Are the absent always wrong? Dealing with zero values in urban scaling

Both theoretical and empirical studies have shown the ability of scaling laws to reveal processes of emergence in urban systems. Nevertheless, a controversy about the robustness of results obtained with these models on empirical cases remains, regarding for instance the definition of the ‘city’ considered or the way the estimations are performed. Another source of bias is highlighted in this contribution, with respect to the non-ubiquitous character of some urban attributes (i.e. their partial absence from several cities of the system). The problem with the zero count for cities where these attributes are absent is that the technical necessities of usual estimation procedures make the analysis ignore them altogether even when they represent some valid information. This could seriously impact the results. A precise exploration of the effects of this arbitrary filtering is conducted here, and several solutions are proposed to overcome this limitation. In a case study about foreign investment towards French cities, we show that some erroneous conclusions about a hierarchical diffusion could be drawn when adopting the classical ordinary least squares approach. The framework we suggest specifies how it is possible to avoid misinterpretations deriving from the exclusion of zero values by using methods of analysis which deal with zero values specifically. The conclusion of a diffusion of foreign investment in the French urban system is then rejected.

Defining urban clusters to detect agglomeration economies

Agglomeration economies are a persistent subject of debate in regional science and city planning.
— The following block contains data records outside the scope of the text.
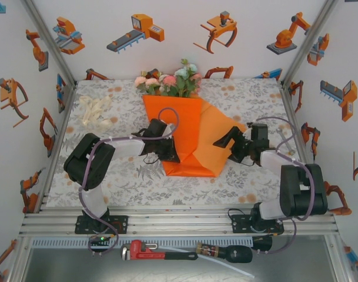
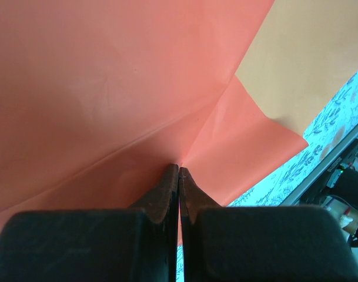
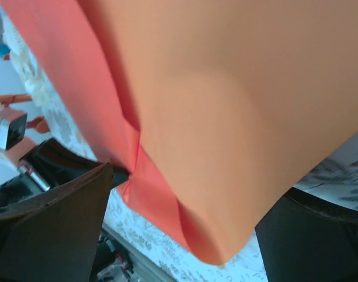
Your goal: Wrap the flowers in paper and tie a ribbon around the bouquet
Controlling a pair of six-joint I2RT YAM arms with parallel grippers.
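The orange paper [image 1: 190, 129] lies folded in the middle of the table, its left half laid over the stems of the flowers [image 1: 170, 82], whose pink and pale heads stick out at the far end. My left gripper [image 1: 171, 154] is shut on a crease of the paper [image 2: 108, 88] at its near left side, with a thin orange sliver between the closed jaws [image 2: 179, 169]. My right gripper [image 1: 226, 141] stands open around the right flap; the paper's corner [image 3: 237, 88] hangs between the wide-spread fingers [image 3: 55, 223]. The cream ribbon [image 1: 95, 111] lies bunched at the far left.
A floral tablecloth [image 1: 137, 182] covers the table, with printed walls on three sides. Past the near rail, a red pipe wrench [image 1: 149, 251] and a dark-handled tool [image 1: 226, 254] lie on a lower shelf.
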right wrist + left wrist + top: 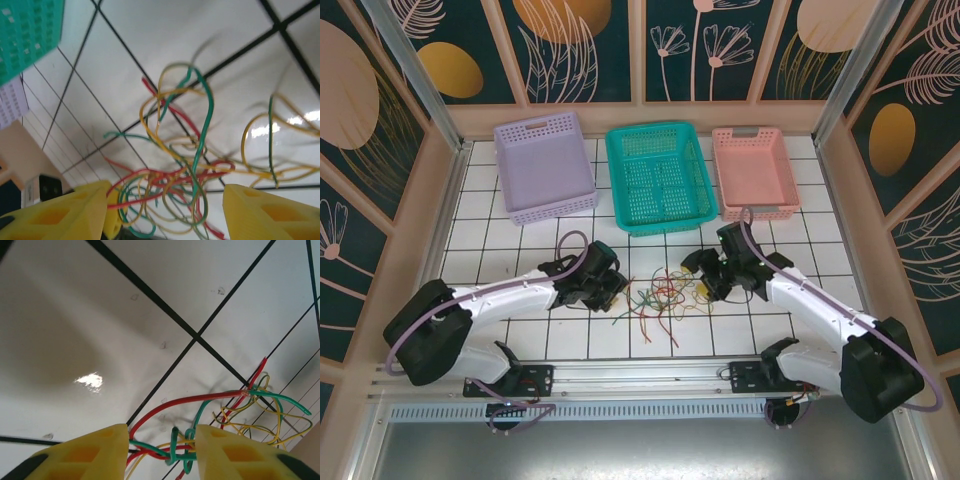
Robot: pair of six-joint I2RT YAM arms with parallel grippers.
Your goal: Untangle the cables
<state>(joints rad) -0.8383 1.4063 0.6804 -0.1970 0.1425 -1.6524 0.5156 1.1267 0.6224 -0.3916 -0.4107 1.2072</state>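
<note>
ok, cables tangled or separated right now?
Tangled. The red, green and yellow cables loop through one another in a single clump on the tiled table, clearest in both wrist views.

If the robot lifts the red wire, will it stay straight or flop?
Probably floppy: the red wire already curves in loops. Likely light, being so thin. It may drag the green wire along, since they twist together.

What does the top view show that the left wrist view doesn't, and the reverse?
Top view: lilac basket, teal basket and pink basket in a row at the far side, and left arm and right arm flanking the cables. Left wrist view: up close, red and green cables crossing between the yellow fingers of the open left gripper. Shared: the tangled cables on the white tiled table.
</note>
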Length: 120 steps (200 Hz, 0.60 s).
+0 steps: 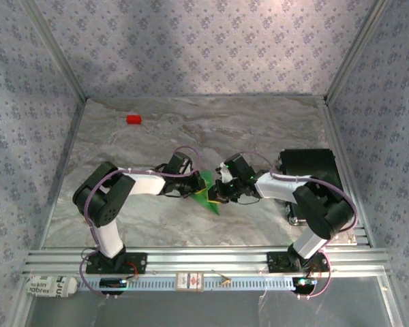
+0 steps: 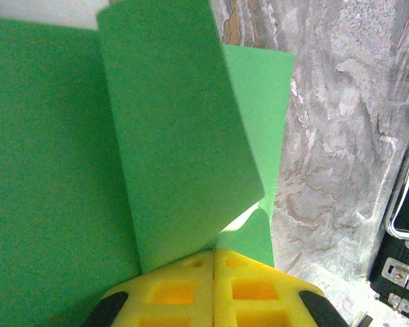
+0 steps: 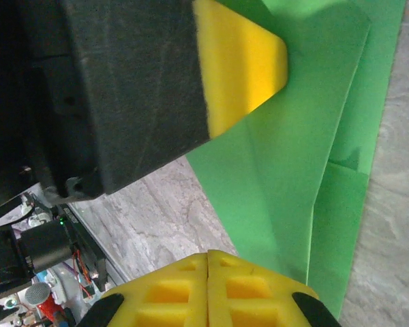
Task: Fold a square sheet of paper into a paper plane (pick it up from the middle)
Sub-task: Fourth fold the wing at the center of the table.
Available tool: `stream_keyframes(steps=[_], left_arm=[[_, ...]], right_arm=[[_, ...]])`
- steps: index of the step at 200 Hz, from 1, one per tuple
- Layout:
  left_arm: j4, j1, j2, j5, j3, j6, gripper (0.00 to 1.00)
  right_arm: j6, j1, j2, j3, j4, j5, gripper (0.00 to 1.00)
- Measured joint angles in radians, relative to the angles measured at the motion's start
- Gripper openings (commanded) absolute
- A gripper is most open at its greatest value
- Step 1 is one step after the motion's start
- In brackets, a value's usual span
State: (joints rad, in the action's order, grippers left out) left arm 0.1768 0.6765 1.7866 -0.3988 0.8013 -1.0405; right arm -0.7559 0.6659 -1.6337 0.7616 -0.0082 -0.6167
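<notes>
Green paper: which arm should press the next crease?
Right, probably. The left gripper is shut on the raised flap of the square sheet of paper, so it's occupied. The right gripper is shut at the sheet's edge, seemingly free.

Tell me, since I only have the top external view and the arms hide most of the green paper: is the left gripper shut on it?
Observer: The left wrist view shows the left gripper shut on the base of a raised flap of the green paper.
Operator: And the right one?
Observer: The right gripper is shut too, tips at the paper's edge; whether paper sits between them I cannot tell.
Operator: Single layer?
Observer: No, the right wrist view shows one layer folded over another.
</notes>
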Motion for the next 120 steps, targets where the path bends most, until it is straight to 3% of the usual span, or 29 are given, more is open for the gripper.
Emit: stream_keyframes(steps=[120], left_arm=[[0.0, 0.0, 0.0, 0.0, 0.0, 0.0, 0.07]], right_arm=[[-0.072, 0.0, -0.049, -0.09, 0.145, -0.013, 0.07]])
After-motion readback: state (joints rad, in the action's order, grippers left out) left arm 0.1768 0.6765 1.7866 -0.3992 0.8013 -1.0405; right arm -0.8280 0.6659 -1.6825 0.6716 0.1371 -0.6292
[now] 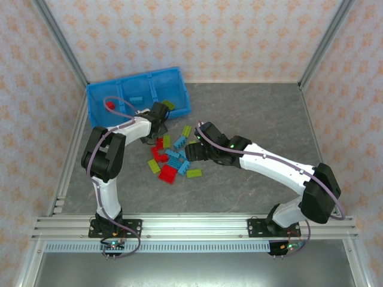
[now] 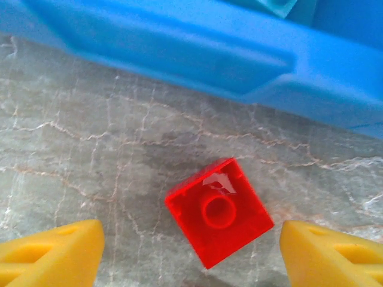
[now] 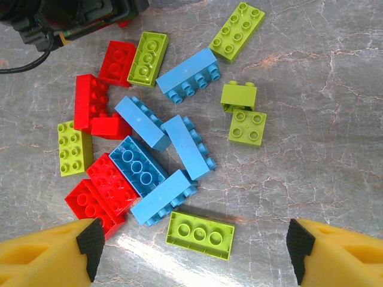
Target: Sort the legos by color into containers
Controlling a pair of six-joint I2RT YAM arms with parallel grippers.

Their definition turns on whether or not larger cities are more efficient than smaller ones. Here, we complement existing discussions on agglomeration economies by providing a sensitivity analysis of estimated externalities to the definitions of urban agglomeration. We regress wages versus population and jobs over thousands of different definitions of cities in France, based on an algorithmic aggregation of spatial units. We also search for evidence of larger inequalities in larger cities. This paper therefore focuses on the spatial and economic complexity of the mechanisms defining agglomeration within and between cities.

Using Models to Explore Possible Futures (Contingency and Complexity)

This chapter considers models of urban systems as virtual laboratories to explore possible trajectories that a ‘real’ geographical system could have taken instead of the evolution path that is observed historically. It therefore builds on the concept of historical contingency, and regards simulation modelling as an opportunity to explore historical contingency in silico. This approach is illustrated by an experiment performed on a model of systems of cities applied to the urbanization of the (Former) Soviet Union, MARIUS, using a new algorithm seeking to maximize diversity in a model’s outcomes. The discovery of possible trajectories of the target system through the model provides insight into the singularity of the realized trajectory, and can be used for prediction to define a range of possible outcomes resulting from a simulation of the model, not based on predefined scenarios but on the maximum diversity allowed by the model within reasonable parameter bounds.